→ **Action item**
Transcribe exactly the line containing "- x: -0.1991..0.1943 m" and each line after it, through the end of the entries, with nothing before or after.

→ **Source data**
============
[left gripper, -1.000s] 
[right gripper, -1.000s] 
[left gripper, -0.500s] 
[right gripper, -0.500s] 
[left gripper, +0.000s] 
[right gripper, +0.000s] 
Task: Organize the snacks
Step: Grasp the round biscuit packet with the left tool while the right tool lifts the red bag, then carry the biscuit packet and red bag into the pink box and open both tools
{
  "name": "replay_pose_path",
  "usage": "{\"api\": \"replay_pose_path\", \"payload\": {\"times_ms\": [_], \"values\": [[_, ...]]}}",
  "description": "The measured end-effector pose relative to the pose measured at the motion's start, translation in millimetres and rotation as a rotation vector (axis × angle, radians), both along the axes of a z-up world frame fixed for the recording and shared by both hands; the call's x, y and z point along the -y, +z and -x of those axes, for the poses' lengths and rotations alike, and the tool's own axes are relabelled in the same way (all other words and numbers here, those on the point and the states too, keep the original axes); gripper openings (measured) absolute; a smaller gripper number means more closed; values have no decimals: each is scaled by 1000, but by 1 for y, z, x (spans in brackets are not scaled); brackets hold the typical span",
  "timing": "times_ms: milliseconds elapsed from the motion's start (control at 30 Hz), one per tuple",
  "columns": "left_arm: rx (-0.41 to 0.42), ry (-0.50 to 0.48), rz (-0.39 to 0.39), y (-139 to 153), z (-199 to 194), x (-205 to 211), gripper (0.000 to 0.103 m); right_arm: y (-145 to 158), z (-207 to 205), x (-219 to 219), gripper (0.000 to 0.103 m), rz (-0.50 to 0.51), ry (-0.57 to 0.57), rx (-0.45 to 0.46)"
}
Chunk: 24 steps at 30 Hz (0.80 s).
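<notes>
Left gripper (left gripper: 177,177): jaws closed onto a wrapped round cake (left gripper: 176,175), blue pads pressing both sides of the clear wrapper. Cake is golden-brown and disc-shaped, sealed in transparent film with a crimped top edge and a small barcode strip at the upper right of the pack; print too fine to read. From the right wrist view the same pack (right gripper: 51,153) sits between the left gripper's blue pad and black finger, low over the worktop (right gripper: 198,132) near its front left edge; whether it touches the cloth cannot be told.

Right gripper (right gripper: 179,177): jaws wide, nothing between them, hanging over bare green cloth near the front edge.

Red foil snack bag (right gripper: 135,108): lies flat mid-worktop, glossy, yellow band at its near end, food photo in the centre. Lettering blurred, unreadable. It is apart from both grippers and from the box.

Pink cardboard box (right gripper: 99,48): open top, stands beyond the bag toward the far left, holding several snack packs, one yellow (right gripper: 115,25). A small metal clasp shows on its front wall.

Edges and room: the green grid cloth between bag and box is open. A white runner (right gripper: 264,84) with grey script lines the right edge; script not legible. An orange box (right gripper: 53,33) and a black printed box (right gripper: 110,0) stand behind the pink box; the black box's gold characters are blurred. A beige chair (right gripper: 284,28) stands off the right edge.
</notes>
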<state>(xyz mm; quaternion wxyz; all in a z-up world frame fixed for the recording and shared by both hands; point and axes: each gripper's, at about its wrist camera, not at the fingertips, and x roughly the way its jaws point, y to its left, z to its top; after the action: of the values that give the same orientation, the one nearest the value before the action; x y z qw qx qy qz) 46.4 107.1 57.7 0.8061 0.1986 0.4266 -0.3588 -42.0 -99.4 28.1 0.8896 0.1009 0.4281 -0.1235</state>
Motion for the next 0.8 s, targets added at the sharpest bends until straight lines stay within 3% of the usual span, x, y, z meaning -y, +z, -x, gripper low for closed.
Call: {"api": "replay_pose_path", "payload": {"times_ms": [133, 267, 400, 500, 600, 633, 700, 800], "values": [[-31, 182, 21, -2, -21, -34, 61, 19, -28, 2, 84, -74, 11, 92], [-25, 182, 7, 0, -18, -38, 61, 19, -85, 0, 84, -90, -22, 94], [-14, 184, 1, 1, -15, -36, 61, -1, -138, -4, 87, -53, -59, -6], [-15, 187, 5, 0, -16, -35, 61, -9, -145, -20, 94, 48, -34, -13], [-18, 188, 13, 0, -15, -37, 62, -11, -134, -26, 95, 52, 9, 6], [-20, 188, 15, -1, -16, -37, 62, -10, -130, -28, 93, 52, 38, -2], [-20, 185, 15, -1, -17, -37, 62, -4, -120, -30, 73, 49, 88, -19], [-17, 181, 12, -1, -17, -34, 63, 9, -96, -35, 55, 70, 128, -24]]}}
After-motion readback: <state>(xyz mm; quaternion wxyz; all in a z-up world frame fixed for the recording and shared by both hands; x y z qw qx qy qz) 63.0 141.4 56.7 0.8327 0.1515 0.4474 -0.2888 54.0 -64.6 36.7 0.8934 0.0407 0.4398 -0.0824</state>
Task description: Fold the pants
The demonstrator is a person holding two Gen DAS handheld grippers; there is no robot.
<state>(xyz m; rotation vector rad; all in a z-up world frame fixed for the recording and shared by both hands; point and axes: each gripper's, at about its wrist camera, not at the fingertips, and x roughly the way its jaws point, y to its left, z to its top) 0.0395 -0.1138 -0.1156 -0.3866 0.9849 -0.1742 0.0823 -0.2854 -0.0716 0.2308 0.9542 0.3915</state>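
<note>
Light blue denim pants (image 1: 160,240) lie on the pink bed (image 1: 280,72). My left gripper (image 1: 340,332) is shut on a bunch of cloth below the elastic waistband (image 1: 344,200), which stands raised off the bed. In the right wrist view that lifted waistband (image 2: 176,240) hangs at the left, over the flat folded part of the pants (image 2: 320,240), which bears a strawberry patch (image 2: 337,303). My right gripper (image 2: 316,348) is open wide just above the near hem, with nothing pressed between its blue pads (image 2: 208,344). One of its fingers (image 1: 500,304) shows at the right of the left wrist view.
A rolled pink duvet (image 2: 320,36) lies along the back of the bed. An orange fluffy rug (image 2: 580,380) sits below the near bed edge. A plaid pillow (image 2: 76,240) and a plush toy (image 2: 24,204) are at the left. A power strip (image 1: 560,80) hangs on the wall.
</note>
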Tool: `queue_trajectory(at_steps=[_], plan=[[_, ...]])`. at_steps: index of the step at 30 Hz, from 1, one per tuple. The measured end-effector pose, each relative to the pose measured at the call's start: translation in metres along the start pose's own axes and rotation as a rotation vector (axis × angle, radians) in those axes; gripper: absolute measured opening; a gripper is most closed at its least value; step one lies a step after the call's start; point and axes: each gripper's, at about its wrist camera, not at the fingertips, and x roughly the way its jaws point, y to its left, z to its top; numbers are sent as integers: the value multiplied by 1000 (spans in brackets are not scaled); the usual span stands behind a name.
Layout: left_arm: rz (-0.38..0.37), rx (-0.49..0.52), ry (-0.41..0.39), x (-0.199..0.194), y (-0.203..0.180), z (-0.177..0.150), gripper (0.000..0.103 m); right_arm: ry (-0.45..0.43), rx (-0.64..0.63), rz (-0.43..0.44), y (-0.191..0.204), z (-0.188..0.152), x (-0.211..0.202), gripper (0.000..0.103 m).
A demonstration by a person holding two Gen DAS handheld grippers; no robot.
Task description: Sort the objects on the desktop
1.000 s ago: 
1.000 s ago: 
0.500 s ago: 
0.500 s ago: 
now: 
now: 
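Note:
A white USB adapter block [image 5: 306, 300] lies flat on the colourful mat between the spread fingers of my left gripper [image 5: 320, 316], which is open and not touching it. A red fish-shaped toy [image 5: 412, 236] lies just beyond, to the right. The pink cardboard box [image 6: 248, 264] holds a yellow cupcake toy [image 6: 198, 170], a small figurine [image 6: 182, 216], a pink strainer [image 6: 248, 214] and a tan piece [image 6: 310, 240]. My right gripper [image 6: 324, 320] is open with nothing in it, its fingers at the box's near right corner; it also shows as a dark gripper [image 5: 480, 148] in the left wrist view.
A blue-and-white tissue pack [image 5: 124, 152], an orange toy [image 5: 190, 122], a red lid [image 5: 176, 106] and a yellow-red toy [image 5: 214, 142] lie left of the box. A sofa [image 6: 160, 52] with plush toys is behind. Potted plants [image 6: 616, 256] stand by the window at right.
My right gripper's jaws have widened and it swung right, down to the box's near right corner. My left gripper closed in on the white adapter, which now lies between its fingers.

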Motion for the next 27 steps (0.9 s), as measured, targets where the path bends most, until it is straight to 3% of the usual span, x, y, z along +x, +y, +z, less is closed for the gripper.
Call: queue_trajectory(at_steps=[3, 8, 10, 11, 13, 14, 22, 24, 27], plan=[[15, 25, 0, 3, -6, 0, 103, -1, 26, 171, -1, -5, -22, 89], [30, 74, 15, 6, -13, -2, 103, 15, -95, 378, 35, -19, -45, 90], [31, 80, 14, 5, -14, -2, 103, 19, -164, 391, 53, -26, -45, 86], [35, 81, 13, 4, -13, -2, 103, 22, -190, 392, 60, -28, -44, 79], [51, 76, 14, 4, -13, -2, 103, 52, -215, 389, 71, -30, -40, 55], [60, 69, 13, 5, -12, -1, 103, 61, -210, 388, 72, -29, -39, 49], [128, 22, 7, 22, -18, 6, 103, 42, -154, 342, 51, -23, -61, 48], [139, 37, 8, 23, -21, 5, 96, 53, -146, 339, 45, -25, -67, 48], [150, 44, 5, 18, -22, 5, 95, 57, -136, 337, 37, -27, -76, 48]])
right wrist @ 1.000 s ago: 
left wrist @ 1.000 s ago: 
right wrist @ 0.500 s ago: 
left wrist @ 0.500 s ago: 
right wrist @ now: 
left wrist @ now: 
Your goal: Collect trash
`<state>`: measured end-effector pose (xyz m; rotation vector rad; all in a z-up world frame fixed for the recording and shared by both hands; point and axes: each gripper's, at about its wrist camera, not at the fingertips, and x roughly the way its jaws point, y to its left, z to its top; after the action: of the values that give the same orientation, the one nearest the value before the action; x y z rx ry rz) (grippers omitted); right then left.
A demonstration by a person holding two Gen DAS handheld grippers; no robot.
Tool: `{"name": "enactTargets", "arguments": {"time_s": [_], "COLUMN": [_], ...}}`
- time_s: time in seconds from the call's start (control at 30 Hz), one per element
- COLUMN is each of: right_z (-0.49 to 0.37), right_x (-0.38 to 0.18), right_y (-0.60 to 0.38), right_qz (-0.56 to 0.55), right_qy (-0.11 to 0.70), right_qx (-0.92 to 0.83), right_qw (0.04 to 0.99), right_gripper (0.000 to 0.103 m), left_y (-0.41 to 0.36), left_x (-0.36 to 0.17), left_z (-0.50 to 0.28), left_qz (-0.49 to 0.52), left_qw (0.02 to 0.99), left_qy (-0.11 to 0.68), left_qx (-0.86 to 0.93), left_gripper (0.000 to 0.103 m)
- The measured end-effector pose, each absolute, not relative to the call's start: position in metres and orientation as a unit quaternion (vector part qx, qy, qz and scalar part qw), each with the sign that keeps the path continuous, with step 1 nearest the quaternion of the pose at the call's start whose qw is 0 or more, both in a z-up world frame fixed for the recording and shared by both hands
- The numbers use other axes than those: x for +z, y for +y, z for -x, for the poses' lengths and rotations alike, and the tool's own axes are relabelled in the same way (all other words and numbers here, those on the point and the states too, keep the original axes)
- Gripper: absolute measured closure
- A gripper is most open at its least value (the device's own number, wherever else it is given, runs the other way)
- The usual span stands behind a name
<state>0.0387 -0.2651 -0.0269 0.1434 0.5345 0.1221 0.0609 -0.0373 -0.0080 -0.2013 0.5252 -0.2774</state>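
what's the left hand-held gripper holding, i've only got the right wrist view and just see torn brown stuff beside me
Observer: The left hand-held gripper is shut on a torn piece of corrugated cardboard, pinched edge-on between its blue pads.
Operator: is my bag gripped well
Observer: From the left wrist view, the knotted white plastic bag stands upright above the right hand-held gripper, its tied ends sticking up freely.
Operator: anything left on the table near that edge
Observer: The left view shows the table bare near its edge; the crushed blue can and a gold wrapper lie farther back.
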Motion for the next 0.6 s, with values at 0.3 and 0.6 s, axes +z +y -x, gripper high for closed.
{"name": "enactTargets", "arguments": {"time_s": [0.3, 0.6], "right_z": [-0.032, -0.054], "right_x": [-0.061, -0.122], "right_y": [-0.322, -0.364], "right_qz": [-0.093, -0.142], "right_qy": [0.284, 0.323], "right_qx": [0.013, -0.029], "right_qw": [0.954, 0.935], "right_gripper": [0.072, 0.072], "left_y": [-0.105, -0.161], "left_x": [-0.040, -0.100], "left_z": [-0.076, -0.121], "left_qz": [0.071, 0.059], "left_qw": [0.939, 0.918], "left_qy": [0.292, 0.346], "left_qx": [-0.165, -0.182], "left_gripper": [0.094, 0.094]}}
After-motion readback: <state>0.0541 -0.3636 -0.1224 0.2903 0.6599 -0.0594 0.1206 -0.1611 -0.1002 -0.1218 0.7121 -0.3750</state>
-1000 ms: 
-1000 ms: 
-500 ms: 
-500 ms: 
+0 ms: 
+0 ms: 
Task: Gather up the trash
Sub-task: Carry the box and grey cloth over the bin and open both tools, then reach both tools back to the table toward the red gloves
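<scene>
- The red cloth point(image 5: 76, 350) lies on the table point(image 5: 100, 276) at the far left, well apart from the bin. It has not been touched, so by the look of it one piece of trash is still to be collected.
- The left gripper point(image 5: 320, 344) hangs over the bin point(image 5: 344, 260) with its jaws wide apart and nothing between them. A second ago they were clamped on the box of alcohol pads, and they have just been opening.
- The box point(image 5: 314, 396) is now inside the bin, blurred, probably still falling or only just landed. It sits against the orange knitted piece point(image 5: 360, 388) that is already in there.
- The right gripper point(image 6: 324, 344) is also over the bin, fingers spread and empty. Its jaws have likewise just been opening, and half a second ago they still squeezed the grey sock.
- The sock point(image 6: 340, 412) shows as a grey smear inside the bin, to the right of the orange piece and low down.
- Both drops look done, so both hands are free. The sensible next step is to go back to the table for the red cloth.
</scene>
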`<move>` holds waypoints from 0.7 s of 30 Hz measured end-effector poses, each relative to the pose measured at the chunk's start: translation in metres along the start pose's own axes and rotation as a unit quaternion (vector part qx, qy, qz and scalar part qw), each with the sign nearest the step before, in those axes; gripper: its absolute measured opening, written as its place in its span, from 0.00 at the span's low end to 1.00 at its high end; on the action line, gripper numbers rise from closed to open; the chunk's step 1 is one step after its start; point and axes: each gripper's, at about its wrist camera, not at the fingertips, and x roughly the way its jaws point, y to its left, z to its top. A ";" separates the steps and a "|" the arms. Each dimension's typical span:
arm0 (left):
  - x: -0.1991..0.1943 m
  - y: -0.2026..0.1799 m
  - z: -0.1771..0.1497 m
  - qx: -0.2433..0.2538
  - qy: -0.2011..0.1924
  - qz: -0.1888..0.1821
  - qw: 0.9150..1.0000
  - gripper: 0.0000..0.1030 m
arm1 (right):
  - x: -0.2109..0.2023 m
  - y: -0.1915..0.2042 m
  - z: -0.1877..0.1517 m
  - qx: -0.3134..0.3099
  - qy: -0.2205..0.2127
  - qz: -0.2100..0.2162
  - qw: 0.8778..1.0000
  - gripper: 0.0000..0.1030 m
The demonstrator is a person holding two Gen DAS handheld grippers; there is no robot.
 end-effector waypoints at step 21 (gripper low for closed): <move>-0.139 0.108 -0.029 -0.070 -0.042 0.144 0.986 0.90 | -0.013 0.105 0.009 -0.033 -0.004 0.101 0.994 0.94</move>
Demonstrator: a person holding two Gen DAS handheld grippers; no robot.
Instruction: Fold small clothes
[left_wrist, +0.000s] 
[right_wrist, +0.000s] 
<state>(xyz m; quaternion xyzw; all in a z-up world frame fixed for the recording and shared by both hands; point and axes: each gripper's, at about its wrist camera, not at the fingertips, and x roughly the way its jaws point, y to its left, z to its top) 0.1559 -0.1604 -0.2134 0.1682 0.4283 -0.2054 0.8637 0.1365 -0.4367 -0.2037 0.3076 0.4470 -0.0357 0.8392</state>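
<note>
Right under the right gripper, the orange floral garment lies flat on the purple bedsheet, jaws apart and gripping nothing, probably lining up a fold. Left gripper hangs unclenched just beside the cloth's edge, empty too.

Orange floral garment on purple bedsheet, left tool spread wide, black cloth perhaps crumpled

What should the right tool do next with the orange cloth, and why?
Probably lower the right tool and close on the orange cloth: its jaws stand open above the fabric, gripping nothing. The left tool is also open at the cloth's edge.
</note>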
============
→ **Written response**
  - x: -0.1991..0.1943 m
  - y: -0.2026..0.1799 m
  - z: -0.1771..0.1497 m
  - qx: -0.2433..0.2538
  - qy: -0.2011..0.1924
  - qz: -0.1888..0.1821
  - qw: 0.9150..1.0000
  - gripper: 0.0000..0.1030 m
arm1 (right):
  - x: -0.2109..0.2023 m
  - y: -0.1915..0.2042 m
  - z: -0.1877..0.1517 m
  - qx: -0.3134..0.3099
  - qy: -0.2205..0.2127
  - qz: -0.2100..0.2162
  - qw: 0.8778..1.0000
  - gripper: 0.0000..0.1030 m
The demonstrator is a person holding two Gen DAS handheld grippers; there is no robot.
 end-effector waypoints at step 21 (gripper low for closed): <move>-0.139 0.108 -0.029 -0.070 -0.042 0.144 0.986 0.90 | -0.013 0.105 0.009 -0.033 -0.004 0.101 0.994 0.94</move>
Demonstrator: a person holding two Gen DAS handheld grippers; no robot.
Instruction: Fold small clothes
[left_wrist, +0.000s] 
[right_wrist, +0.000s] 
<state>(xyz m; quaternion xyzw; all in a z-up world frame fixed for the recording and shared by both hands; point and axes: each gripper's, at about its wrist camera, not at the fingertips, and x roughly the way its jaws point, y to its left, z to its top) 0.1559 -0.1604 -0.2134 0.1682 0.4283 -0.2054 0.8637 0.1365 -0.4367 -0.2037 0.3076 0.4470 -0.0357 0.8392</state>
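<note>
Right under the right gripper, the orange floral garment lies flat on the purple bedsheet, jaws apart and gripping nothing, probably lining up a fold. Left gripper hangs unclenched just beside the cloth's edge, empty too.

Orange floral garment on purple bedsheet, left tool spread wide, black cloth perhaps crumpled

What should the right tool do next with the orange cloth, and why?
Probably lower the right tool and close on the orange cloth: its jaws stand open above the fabric, gripping nothing. The left tool is also open at the cloth's edge.
</note>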

No other output belongs with this exercise.